Monday 19 February 2018

How to keep your money safe as the Greek crisis gets scary

Library Image. Getty Images
Library Image. Getty Images

IT was a hell of a week last week, with eurozone mayhem really kicking off again. There's the ongoing Grexit worry, tumbling stock markets and stagnant GDP everywhere with Germany, Spain slowly revealing how many bodies are buried in its Caja property bank cellars...

All this upheaval causes cascading contagion that affects the future of the euro, which affects us in Ireland. Bigtime.

In a refresh of a subject we've visited several times before, we look at what you can do to protect your pension, lump sum or savings from eurogeddon. And who better to ask than those who help high net worth types do just that.

As Smith & Williamson's Cedric Cruess Callaghan puts it, "The smart money left Ireland years ago -- just ask any wealth manager."

So we asked a few.

Here are six things they suggested for capital protection. This is flight to safety stuff, not high yield stuff. As Cruess Callaghan says, "Rule one is, don't lose money. Rule two is, don't forget rule one."


"One thing is certain," he adds, "Uncertainty is going to last."

Oh goody.

'Nifty 50' shares

Shares in popular large cap companies at the top of the major stock exchanges are one refuge. "Companies that have a global franchise and brand power such as Unilever, Nestle, Procter & Gamble, British American Tobacco and Microsoft," Cruess Callaghan suggests. "Companies that don't make expensive acquisitions, have high growth margins and quality management."


But not just that old default refuge of the German sovereign bond -- there are other options.

"The ten-year German bond has a 1.47 per cent annual return at the moment," says Cruess Callaghan. That shows you people are not looking for a yield, but just for the return of their capital.

"We don't think that there's value there -- we prefer inflation-linked bonds and investment grade corporate bonds."

So what are they when they're at home?

Well, investment grade corporate bonds are big blue chip company bonds with multinationals whose balance sheets are stronger than some countries.

Inflation-linked bonds tie into countries that are doing Quantitative Easing. That can boost inflation, thus boosting your returns.

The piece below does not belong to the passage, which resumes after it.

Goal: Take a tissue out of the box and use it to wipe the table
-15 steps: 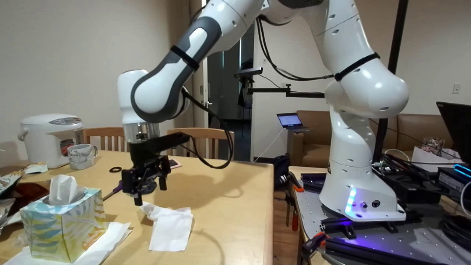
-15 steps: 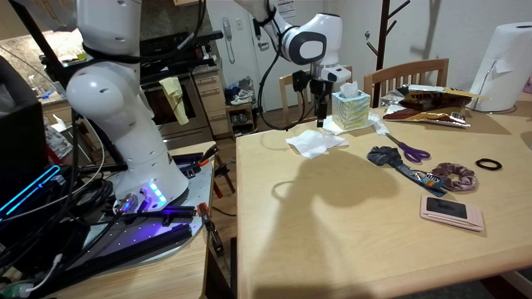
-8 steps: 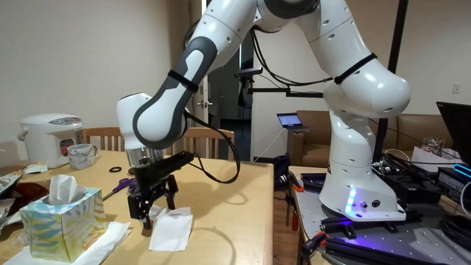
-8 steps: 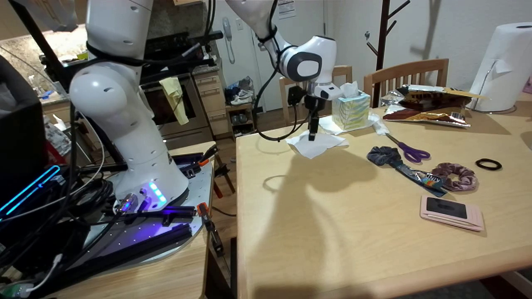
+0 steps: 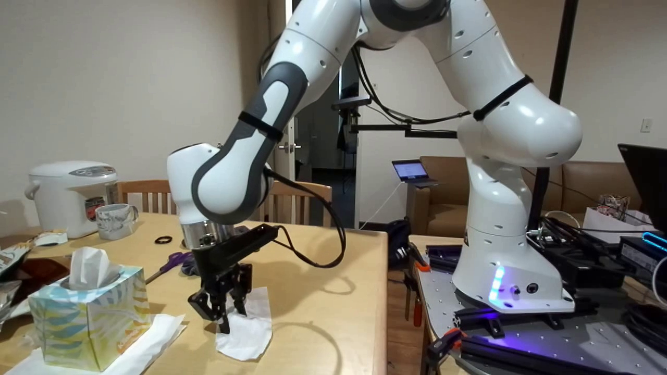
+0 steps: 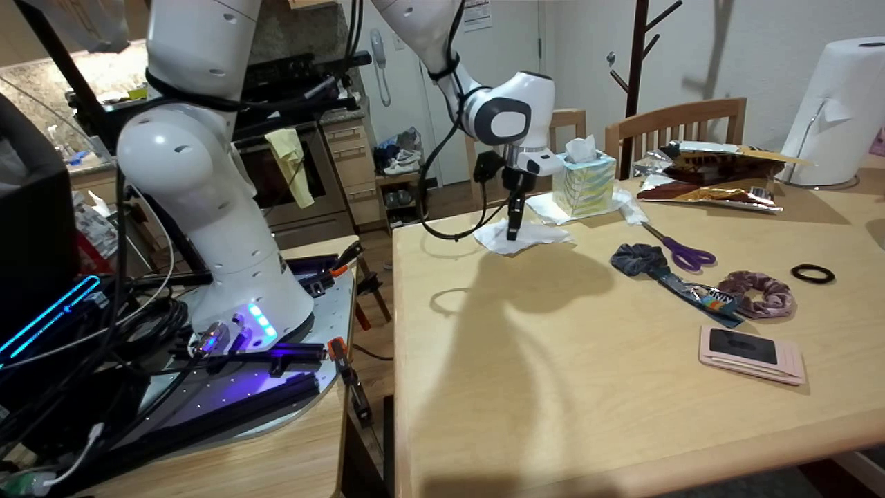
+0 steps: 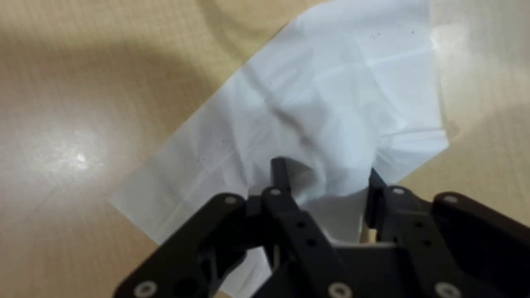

"It helps protects capital value from eroding against inflation," says Cruess Callaghan.

Bank outside Ireland

Helen Cahill of advises clients that want to explore options to protect their money outside Ireland or outside the euro. Lots of Cahill's clients have taken money out of euro. "Very conservative clients have taken their money and put it offshore," she reports.

"You could take euros and place them in a well-rated bank outside of Ireland or other periphery countries, such as Germany, the UK, France or Luxembourg," she says.

"The only cost of doing that is a fee to adviser to certify the documentation. However, you swap possible enhanced safety for earning power on your money." Lump sum deposits placed in Ireland yield a tasty 4 per cent or so.

A raft of her clients have done this in recent times. "Nobody has taken their money back from there, no one feels the problems have been resolved," she observes.

"But be aware that it's not giving people guaranteed immunity from a potential restructuring. Yes, it's one step you can take, doesn't cost a lot, but not a golden ticket to your money not being devalued in a euro collapse."

Get out of euro

If you're opting for a foreign currency account, then it's important to spread the risk.

"Our advice is, if you are going to do it, do it in diversified way," Cahill says. Don't just buy one currency that leaves you open to a speculative currency attack or a downturn in the local economy.

"Choose a basket of maybe four currencies," she advises. "For example, the Aussie dollar is very linked to the still strong China, the Canadian dollar is very insulated by the US economy. Scandinavian currencies like the Norwegian Krone are appealing as these countries are in Europe but outside the euro."

It can't be stressed enough, and Cahill does, that this is risky. Your currencies of choice could swing in value in double digits, netting you a big win, or nursing a big loss.

"Because the sovereign debt crisis has escalated over the last nine months the euro has weakened, and people have made money on the currencies mentioned above, but that's good luck in my view. The same percentage adverse move could happen."

Beware of hefty embedded margins when doing currency plays, Cahill cautions.

Treasury management advice

A good wealth manager or treasury management specialist can devise a whole strategy for currency management.

"Get good advice on potentially buying non-euro denominated assets such as equities, commodities, bonds with a percentage of your portfolio," says Cahill.

An advisor can also bargain better currency rates for you.


After a near decade-long winning streak, gold prices are weakening, and are currently around $1,550 an ounce. Nevertheless, "it could be sensible for an appropriate weighting of a portfolio," advises Cruess Callaghan.